Builder two might tell me "we lay the bricks once and use more mortar to accomodate spacing problems". That's O(n), since it's one operation/brick.

In terms of pure brick-laying, the second builder always wins. In the Real World, however, yes there are a million things that could make that simply not so! In Big O terms - we only care about the conceptual bits. Big O is a "technical adjective", a way to conceptually grasp the pure efficiency of a routine. In theoretical terms, the first builder will always be less efficient.

Now, to the broader point I think you're trying to make: yes, the first builder will probably build the better wall since they're taking the time to fit things properly. Big O doesn't care about that - it really is just a super abstract way of thinking about efficiency, minus any discussion about reality :).

Rob Conery • 5 years ago

Hi Matthew - thanks for the note. I would encourage you to embrace the conceptual nature of Big O. I think this is a sticking point for many people as they see performance coinciding with the amount of data - and that's not the case.

> O(log n) is not by definition better than O(n)

By definition O(log n) will *always* have better time complexity than O(n). This is math and there's no skirting that. I think your point, however, is "if I have only have < 10 items it doesn't matter" - which _has nothing to do with Big O_. Big O is a conceptual thing, it's not qualified by the size of data set, which is why we use "n" instead of "10".

> Secondly, what are the values of z, y and x? Sure the shape of the curve for O(log n) is flatter than for O(n) - but what is often interesting is the break even point, which depends on the values of y and z.

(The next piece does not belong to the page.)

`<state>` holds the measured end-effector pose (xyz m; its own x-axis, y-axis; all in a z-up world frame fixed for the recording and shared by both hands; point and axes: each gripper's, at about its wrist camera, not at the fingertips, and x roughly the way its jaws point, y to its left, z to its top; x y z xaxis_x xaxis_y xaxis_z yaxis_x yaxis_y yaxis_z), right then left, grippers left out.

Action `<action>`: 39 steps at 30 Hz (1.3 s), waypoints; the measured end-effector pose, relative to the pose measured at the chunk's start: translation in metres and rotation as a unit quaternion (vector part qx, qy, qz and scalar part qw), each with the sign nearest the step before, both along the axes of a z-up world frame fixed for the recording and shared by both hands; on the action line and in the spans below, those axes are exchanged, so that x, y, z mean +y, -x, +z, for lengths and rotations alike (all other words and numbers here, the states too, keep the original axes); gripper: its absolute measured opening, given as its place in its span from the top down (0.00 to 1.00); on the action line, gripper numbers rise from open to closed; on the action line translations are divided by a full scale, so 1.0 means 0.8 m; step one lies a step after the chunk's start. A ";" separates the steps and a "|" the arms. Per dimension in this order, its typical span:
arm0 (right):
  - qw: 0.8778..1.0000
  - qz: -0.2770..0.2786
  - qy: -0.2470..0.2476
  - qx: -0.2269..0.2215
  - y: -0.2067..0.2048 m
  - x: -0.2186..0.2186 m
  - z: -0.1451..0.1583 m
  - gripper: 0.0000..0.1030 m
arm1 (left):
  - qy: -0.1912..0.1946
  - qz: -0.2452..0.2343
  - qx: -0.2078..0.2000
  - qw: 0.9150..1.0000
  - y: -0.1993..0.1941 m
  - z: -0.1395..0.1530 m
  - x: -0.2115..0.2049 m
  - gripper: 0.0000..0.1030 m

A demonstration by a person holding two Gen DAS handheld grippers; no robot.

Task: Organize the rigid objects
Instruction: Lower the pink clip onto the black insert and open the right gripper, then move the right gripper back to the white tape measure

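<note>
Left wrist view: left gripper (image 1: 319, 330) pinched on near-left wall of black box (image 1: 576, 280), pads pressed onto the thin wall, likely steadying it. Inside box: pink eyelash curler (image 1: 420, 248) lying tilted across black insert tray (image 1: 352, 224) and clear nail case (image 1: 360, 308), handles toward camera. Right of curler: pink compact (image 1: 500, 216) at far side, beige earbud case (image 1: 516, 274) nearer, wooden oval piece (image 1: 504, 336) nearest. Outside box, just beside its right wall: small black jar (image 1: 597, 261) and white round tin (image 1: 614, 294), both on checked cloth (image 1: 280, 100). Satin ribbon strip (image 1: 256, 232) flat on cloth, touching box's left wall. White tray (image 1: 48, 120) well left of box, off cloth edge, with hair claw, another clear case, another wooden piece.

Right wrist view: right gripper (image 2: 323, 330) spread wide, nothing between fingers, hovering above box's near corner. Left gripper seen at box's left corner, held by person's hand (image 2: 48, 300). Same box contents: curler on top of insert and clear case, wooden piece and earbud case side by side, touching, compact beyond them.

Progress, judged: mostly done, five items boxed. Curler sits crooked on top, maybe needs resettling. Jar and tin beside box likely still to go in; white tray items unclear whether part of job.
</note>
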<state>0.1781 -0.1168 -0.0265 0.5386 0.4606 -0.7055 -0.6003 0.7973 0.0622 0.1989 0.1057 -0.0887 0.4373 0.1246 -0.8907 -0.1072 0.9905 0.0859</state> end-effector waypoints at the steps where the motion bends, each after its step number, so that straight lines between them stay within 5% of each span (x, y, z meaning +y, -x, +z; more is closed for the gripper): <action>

In Big O notation there is no concept of z, y and x. It's just conceptual shorthand - so 10 * O(n) is still O(n). You could have a function with 3 loops in it (not nested) and it wouldn't be 3O(n) - it would still be O(n).

Hope this makes sense.

Matthew Wills • 5 years ago

Thanks. In the end I realised my discussion was just muddying the waters of your overall article, so I decided to remove it. But great comments - thanks!